Subcoat layer A subcoat layer between the duloxetine-containing core and the enteric layer is not essential, but is a preferred feature of the formulation. The action of the subcoat layer provides a smooth substrate for application of the enteric layer, extends the resistance of the pellet to acidic conditions, and interacts between the drug and the enteric polymer in the enteric layer. Improving stability by inhibiting and improving shelf life by protecting the drug from light exposure.

  The smoothing action of the subcoat layer is purely mechanical and its purpose is to improve the coating of the enteric layer and avoid thin spots caused by bulges and bumps on the core surface. Therefore, the closer the surface of the core is, the less material is required for the subcoat layer, and if the duloxetine is of very fine particle size and the core is made as close to a true sphere as possible, the smoothing characteristics of the subcoat layer The need for can be avoided.

  In general, the subcoat layer is composed of a coherent material or polymer material and a finely powdered solid mold forming agent constituting a filler. A polymeric material can also be used in the subcoat layer. For example, substances such as hydroxypropylmethylcellulose, polyvinylpyrrolidone, hydroxypropylcellulose, etc. can be used in small amounts to increase the adhesion and cohesion of the subcoat layer.

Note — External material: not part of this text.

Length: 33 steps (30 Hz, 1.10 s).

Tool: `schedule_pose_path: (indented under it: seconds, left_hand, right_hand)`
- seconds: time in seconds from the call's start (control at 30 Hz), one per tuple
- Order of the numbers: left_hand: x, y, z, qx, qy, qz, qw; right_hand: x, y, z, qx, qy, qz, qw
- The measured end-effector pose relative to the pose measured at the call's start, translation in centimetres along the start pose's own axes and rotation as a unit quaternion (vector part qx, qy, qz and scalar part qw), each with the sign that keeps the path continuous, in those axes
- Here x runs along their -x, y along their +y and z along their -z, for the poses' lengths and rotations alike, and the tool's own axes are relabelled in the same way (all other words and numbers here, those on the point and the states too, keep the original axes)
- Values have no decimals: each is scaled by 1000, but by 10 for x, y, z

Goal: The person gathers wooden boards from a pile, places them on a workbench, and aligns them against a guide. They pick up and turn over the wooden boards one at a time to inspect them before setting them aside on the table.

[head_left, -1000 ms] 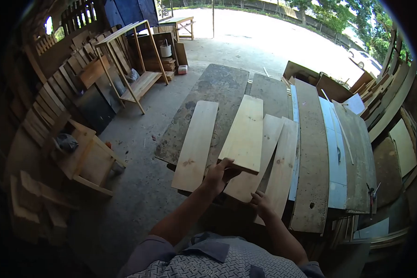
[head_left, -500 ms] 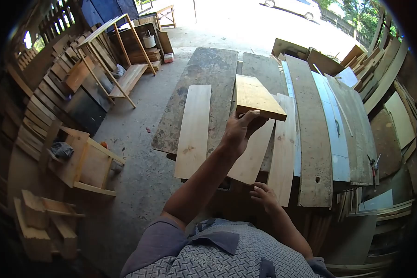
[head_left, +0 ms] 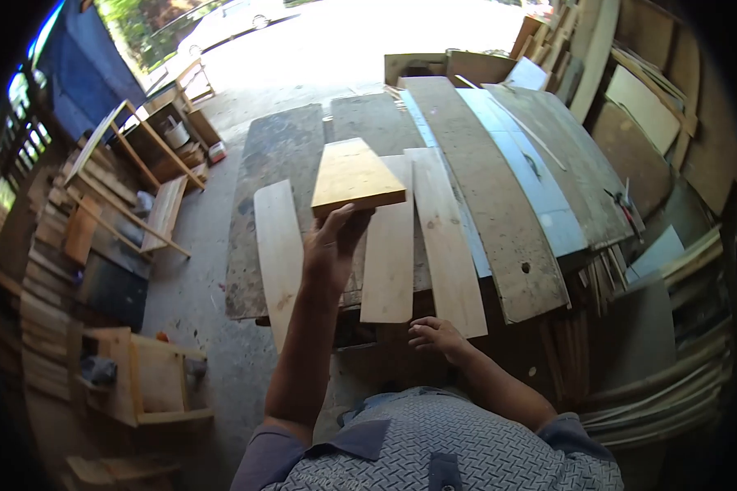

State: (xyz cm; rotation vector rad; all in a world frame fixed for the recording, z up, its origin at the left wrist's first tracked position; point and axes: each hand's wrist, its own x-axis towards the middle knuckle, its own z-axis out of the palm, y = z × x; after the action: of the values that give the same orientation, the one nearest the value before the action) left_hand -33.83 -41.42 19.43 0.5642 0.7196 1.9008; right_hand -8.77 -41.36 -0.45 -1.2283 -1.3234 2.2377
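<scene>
My left hand [head_left: 329, 239] is closed on the near end of a short wooden board [head_left: 356, 176], holding it raised above the table. The board's pale top face and darker near edge show, and my fingers are partly hidden under it. My right hand [head_left: 438, 340] is just off the near end of a middle plank [head_left: 387, 282], fingers loosely bent and nothing seen in them. On its right lies a longer knotted plank [head_left: 450, 245]. Another pale plank [head_left: 277, 245] lies to the left, partly behind my left forearm.
The planks rest on a stained worktable [head_left: 246, 278], overhanging its near edge. A long grey-brown board [head_left: 499, 213] and a light-blue panel [head_left: 540, 188] lie to the right. Wooden frames [head_left: 160, 380] stand on the floor at left. Stacked boards [head_left: 647, 106] lean at right.
My view has turned right, so the scene sits further left. My left hand still holds up the board. My right hand is now slightly apart from the middle plank's end.
</scene>
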Motion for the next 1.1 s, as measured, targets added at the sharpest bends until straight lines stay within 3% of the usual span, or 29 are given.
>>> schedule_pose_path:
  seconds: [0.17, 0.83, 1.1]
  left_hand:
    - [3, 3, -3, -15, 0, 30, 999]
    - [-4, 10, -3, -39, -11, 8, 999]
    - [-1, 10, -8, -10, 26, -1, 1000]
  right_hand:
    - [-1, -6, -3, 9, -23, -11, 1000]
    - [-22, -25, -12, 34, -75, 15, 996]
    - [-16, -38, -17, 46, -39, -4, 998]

  It is further desirable to use a filler shaping agent in the subcoat layer to increase the smoothness and hardness of the subcoat layer. Finely powdered talc, silicon dioxide and the like are generally accepted as pharmaceutical excipients and can be conveniently added depending on the situation in order to fill and smooth the subcoat layer.

  In general, the amount of polymeric material or cohesive material can range from about 0.1 to about 10%. The amount of filler such as talc should be in the range of about 0.1 to about 10% based on the weight of the final product. The subcoat layer can further include a plasticizer to improve the elastic properties of the subcoat layer. In this regard, it will be apparent that any commercially available pharmaceutically acceptable plasticizer can be utilized in the compositions of the present invention. However, the inventors have found that one of polyethylene glycol, triethyl citrate, and diethyl phthalate is advantageous. Polyethylene glycol is particularly advantageous.

  The subcoat layer can be applied by spraying an aqueous solution of the polymer material and sprinkling the filler. However, the smoothness and uniformity of the subcoat layer is such that if the filler is completely dispersed as a solution or suspension in a polymer material, the suspension is sprayed onto the core using standard equipment and dried. Can be improved.

Enteric layer Enteric consists of one or more coats of polymeric material and generally comprises about 5-30%, preferably about 10-15% of the composition as a whole. At least one of the coats must be an enteric polymer, which must be selected for compatibility with duloxetine as described above. A preferred enteric polymer is hydroxypropylmethylcellulose phthalate (HPMCP) phthalate, generally about 10-90%, more preferably about 50-90%, most preferably about 70-90% enteric. Includes coat.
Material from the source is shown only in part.